Als Neujahrsansprache werden die Reden von Staatsoberhäuptern oder Regierungschefs bezeichnet, die traditionell am Vorabend des Neujahrstages oder am Abend des Neujahrstages selbst gehalten und von Rundfunk und Fernsehen ausgestrahlt werden.

Aber auch Kirchenoberhäupter nutzen diesen Termin für Neujahrsansprachen.

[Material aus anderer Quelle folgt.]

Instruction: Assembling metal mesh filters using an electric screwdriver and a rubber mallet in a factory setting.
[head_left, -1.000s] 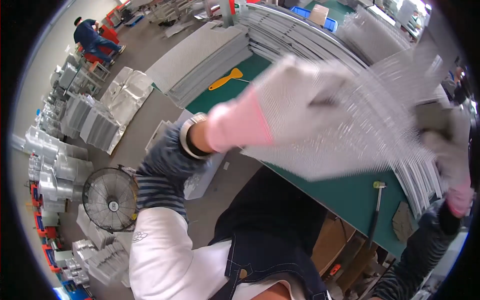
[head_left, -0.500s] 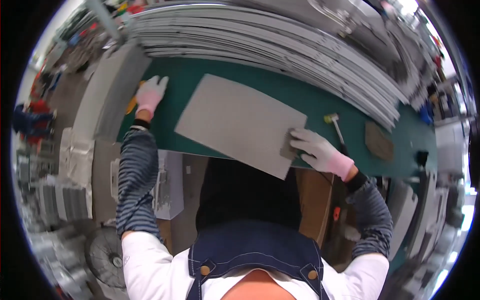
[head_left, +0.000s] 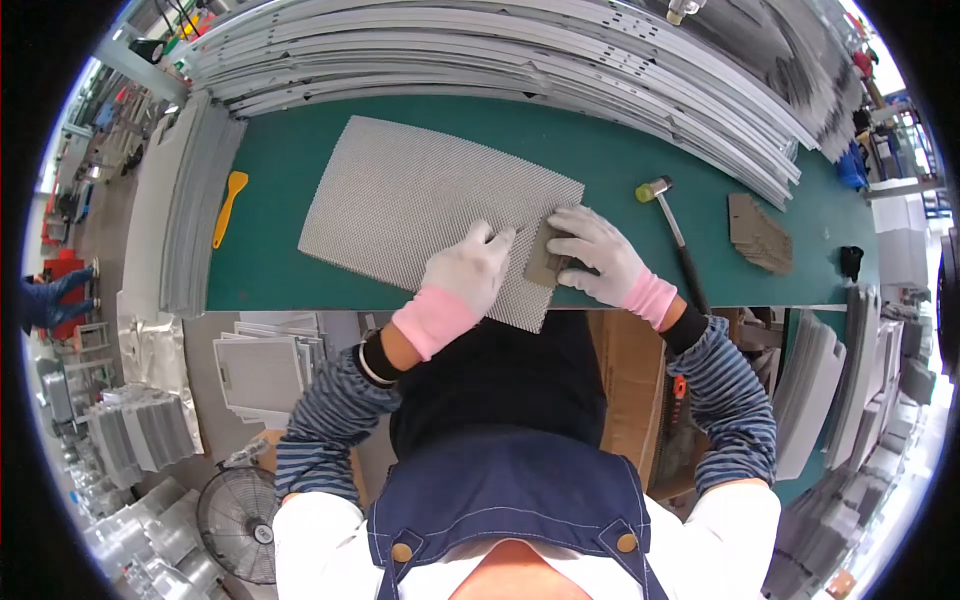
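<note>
A grey metal mesh sheet [head_left: 420,205] lies flat on the green workbench [head_left: 600,160]. My left hand [head_left: 468,272], in a white glove with a pink cuff, presses flat on the sheet's near right part. My right hand [head_left: 592,255], gloved the same way, holds a small brown flat pad [head_left: 545,262] against the sheet's right edge. Both hands sit close together at the bench's front edge.
A rubber mallet [head_left: 672,225] lies just right of my right hand. A stack of brown pads [head_left: 760,235] sits further right. A yellow scraper [head_left: 228,205] lies at the bench's left. Stacked metal frames [head_left: 480,50] line the back. A fan [head_left: 240,520] and more panels are on the floor at left.
The sheet was held up a second ago and now lies on the bench. My left hand came in from the far left onto the sheet. My right hand now holds a brown pad.
</note>
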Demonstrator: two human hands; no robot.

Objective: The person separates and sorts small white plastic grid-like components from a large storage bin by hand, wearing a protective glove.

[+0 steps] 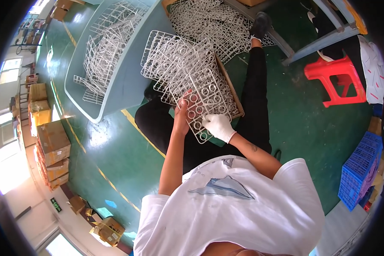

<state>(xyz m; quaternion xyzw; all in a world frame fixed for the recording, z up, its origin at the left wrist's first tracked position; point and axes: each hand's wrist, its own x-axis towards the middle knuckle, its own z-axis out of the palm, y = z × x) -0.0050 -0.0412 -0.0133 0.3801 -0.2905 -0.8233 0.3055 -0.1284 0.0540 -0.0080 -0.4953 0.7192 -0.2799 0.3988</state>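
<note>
Grid [205, 101] of pale rings slants over the lap between two hands, its far end lying above the box [231, 83] set between the person's legs [257, 81]. The bare left hand [181, 116] has its grip closed on the left edge, thumb on top. The right hand [219, 127], in a white glove, has its fingers curled in a closed grip on the lower right edge. Similar grids [166, 55] lie jumbled in and over the box. To its left stands a grey-blue bin [134, 64] holding more, and a further heap [209, 25] spreads beyond, beside the person's shoe [260, 25]. Well off to the right are a red stool [328, 70] and a blue crate [358, 168].
</note>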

Diese Ansprachen enthalten meist einen Rückblick auf das vergangene Jahr und eine Vorschau auf das kommende. Sie werden aber manchmal auch zu Mahnungen über Themen genutzt, bei denen diese Personen selbst keine Entscheidungsgewalt haben.

Neujahrsansprache in Deutschland

Seit 1970 hält der Bundeskanzler eine Neujahrsansprache, während der Bundespräsident die Weihnachtsansprache hält. Von 1949 bis 1969 war es umgekehrt. 1952 wurde erstmals eine Neujahrsansprache im Fernsehen ausgestrahlt.

Besondere Berühmtheit erlangte die TV-Neujahrsansprache von Bundeskanzler Helmut Kohl, die das Erste Deutsche Fernsehen am 31. Dezember 1986 ausstrahlte: Statt der aktuellen Aufzeichnung wurde die Rede vom Vorjahr 1985 gesendet – nach Angaben des Ersten und des Norddeutschen Fernsehens aus Versehen. Der Sender holte die Ausstrahlung der korrekten Fassung vom 31. Dezember 1986 am 1. Januar 1987 nach (siehe Arte-Sendung in den Weblinks zu zu ).

Neujahrsansprache in Österreich

In Österreich hält der Bundespräsident die Neujahrsansprache. Der Bundeskanzler spricht am 26. Oktober, dem österreichischen Nationalfeiertag zum Volk. Die Neujahrsansprache wird am 1. Januar jeden Jahres nach der ZIB 1 bzw. vor der ZIB 20 in beiden ORF-Programmen ORF 1 und ORF 2 ausgestrahlt.